**Task prompt**
Among the entries below, copy only the span from the line containing "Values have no" through the line containing "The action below". Do so exactly, and skip the pictures.

::: Information given

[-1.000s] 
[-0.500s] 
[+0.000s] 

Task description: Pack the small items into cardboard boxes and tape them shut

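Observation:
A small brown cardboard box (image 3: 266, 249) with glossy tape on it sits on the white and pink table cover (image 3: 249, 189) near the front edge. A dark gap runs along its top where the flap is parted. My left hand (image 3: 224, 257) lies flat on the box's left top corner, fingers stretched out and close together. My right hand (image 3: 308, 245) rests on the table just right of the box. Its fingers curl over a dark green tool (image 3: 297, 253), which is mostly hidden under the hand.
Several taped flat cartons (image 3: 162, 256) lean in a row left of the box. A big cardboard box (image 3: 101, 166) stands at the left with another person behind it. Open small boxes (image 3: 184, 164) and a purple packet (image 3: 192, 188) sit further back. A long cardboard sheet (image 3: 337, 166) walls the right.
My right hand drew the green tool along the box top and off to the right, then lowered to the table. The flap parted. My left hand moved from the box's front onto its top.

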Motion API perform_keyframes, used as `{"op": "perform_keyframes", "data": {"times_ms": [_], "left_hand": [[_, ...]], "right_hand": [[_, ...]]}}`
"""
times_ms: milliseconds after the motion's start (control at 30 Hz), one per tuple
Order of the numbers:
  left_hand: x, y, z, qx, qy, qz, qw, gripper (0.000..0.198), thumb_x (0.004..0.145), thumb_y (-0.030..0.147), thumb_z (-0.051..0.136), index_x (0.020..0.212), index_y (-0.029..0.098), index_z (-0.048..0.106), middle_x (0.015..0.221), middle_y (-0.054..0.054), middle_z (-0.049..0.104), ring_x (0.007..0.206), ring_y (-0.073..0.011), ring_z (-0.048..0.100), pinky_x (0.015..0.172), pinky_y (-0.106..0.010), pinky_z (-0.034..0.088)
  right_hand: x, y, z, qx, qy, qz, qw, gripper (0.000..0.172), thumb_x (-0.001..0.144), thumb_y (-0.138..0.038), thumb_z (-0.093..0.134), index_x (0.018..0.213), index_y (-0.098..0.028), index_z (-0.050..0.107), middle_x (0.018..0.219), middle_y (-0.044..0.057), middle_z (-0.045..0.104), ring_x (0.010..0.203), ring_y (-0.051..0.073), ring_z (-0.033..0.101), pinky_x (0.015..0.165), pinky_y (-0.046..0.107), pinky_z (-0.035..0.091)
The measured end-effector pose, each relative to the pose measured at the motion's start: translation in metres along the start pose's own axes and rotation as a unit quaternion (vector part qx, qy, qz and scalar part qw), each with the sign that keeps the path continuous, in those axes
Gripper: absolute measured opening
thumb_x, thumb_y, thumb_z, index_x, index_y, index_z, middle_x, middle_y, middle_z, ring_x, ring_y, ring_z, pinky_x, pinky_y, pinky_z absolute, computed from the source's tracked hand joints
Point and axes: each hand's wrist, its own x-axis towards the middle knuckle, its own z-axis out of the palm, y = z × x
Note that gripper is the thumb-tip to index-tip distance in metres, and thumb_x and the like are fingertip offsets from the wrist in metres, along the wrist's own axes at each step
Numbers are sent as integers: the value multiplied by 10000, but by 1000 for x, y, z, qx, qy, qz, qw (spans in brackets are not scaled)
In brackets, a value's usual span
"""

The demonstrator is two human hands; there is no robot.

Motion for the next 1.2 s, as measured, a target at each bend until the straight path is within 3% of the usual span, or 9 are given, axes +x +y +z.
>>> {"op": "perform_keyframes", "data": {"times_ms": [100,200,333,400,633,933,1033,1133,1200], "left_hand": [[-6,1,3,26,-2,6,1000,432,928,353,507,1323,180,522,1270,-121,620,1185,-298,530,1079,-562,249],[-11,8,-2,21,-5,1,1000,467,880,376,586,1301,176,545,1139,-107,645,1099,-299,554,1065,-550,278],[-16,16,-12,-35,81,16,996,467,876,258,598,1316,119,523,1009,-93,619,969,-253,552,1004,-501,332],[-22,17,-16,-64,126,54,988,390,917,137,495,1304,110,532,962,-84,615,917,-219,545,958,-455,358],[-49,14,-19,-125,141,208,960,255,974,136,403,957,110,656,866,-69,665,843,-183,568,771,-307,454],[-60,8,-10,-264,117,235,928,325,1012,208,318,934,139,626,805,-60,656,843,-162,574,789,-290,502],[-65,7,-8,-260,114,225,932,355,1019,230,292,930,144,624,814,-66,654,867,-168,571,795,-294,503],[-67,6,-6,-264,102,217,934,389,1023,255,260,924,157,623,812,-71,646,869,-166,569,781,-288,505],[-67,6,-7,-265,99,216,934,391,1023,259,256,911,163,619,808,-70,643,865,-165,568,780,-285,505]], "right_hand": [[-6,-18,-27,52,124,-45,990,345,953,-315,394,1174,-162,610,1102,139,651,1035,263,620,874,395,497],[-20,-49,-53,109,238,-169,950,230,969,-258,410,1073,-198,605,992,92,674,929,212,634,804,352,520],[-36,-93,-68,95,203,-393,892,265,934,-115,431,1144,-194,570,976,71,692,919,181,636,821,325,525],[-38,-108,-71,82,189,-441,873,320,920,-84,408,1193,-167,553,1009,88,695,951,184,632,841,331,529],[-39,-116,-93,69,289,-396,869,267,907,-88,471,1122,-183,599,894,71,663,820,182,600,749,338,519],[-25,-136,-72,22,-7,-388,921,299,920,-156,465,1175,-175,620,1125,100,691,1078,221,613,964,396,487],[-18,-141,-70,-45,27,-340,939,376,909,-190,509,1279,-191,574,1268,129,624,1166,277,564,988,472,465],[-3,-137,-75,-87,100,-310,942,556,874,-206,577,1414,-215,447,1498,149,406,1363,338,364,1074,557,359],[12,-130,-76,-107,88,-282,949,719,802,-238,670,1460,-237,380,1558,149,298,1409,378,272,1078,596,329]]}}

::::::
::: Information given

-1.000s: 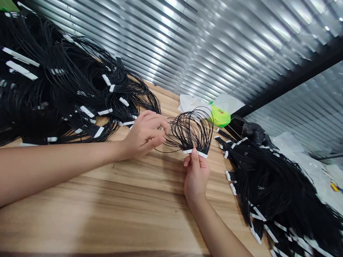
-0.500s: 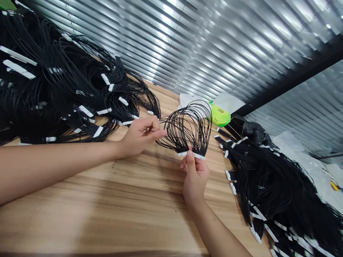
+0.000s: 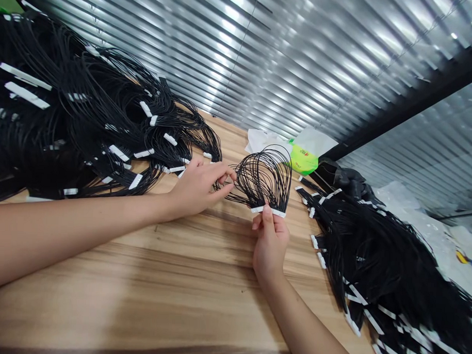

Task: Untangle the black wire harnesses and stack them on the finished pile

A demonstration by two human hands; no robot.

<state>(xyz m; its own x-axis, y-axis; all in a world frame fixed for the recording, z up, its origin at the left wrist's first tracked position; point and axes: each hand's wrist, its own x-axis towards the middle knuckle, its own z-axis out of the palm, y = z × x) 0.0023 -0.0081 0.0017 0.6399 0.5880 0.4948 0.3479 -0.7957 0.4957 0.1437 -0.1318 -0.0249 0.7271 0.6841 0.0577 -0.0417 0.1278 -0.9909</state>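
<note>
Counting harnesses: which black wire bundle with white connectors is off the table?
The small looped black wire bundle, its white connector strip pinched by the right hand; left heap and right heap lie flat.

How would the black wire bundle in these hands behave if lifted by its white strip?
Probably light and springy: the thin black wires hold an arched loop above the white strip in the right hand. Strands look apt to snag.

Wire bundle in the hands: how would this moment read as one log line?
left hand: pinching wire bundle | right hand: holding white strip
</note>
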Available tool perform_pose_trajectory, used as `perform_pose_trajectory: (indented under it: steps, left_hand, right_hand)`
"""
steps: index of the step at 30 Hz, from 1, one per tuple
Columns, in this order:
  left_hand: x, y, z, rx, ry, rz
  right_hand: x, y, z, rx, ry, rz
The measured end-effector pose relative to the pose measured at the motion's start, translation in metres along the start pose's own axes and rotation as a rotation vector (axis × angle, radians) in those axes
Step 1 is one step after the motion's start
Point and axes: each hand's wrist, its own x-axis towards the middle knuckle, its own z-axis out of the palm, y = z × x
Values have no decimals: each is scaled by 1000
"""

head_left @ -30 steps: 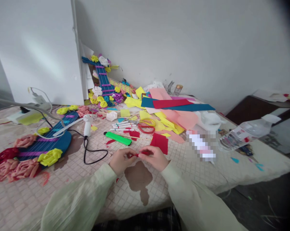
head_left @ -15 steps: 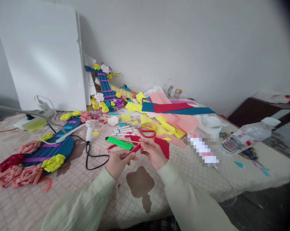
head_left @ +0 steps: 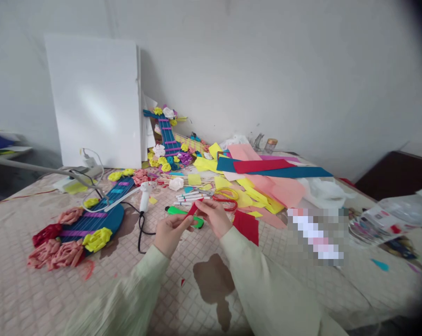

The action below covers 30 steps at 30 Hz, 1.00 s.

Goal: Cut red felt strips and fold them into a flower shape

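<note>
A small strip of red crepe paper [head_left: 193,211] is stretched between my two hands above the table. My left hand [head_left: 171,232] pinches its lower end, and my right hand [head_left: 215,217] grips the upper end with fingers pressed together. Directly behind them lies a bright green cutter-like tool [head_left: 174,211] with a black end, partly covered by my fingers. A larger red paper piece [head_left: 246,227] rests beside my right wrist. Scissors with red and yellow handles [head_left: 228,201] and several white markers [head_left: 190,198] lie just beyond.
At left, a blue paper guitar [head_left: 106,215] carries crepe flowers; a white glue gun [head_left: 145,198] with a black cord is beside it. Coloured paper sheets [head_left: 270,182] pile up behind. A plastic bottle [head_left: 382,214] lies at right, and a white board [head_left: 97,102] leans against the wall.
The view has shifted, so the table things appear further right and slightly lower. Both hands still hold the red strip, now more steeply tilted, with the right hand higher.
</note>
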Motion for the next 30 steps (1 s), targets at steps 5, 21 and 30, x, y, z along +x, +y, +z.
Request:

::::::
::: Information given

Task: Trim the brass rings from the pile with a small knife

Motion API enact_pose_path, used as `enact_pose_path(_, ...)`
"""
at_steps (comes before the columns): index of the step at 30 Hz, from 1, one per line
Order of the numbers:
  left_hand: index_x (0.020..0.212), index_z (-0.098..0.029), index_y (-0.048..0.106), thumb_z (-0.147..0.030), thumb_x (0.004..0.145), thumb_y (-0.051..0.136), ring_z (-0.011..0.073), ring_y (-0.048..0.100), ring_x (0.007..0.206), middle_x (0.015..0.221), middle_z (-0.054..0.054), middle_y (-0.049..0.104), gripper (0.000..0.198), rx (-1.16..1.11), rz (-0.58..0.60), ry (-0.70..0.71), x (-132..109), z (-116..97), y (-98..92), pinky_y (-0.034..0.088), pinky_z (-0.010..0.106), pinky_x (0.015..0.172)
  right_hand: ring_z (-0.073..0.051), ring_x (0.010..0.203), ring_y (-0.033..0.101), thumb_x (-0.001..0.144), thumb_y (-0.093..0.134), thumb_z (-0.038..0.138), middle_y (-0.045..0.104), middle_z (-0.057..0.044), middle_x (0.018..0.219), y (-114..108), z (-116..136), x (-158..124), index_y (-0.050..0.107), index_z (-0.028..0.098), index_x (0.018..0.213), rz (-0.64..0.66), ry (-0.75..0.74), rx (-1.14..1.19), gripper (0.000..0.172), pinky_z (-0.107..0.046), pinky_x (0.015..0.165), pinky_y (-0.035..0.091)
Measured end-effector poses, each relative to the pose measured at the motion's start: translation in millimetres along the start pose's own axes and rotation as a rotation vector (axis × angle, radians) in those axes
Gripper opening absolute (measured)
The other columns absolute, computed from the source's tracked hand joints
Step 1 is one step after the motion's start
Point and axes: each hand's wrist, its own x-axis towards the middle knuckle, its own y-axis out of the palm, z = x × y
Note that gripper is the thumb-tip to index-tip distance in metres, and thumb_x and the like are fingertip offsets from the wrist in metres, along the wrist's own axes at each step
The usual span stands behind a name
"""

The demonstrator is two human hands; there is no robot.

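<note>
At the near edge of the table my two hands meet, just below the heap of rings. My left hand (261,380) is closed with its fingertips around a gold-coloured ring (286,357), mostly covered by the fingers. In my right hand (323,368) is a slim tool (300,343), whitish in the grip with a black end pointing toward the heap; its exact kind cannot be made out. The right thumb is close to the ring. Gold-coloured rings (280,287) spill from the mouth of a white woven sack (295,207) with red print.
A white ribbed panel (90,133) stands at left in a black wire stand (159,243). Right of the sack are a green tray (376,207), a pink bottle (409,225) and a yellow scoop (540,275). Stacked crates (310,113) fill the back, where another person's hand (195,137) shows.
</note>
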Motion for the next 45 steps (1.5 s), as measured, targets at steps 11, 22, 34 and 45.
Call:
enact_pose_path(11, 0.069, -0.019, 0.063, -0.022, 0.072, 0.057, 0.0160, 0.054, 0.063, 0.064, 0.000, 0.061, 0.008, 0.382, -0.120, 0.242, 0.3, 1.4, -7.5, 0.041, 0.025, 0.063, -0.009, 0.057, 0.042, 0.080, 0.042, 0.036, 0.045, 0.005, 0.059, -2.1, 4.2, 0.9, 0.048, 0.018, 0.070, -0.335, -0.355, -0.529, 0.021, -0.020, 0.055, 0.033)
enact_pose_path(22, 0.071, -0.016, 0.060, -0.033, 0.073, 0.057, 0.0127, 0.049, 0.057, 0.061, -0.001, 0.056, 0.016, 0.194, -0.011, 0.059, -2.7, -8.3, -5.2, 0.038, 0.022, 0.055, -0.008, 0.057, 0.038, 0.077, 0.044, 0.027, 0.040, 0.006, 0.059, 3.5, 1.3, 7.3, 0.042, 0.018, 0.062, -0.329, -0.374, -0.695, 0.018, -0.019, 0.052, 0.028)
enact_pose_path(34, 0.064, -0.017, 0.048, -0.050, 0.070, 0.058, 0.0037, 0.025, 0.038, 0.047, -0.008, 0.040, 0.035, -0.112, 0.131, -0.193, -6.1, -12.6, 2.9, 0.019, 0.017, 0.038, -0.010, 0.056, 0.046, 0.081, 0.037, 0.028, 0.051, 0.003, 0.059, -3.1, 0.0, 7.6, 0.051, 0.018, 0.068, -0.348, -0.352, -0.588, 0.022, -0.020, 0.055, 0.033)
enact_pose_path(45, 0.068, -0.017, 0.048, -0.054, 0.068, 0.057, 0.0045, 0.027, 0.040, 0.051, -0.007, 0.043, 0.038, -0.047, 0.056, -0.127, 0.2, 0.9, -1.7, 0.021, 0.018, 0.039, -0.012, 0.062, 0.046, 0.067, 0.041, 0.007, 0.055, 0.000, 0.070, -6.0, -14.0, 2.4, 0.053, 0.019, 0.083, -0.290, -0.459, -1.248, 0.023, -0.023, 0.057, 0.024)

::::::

**Completed exercise**
Values have no decimals: each is scaled by 1000
"""

head_left @ -30 steps: 
head_left @ -15 steps: 
head_left @ +0 steps: 

The action below covers 30 steps at 30 Hz, 1.00 s.

The output is finished and nothing more is needed.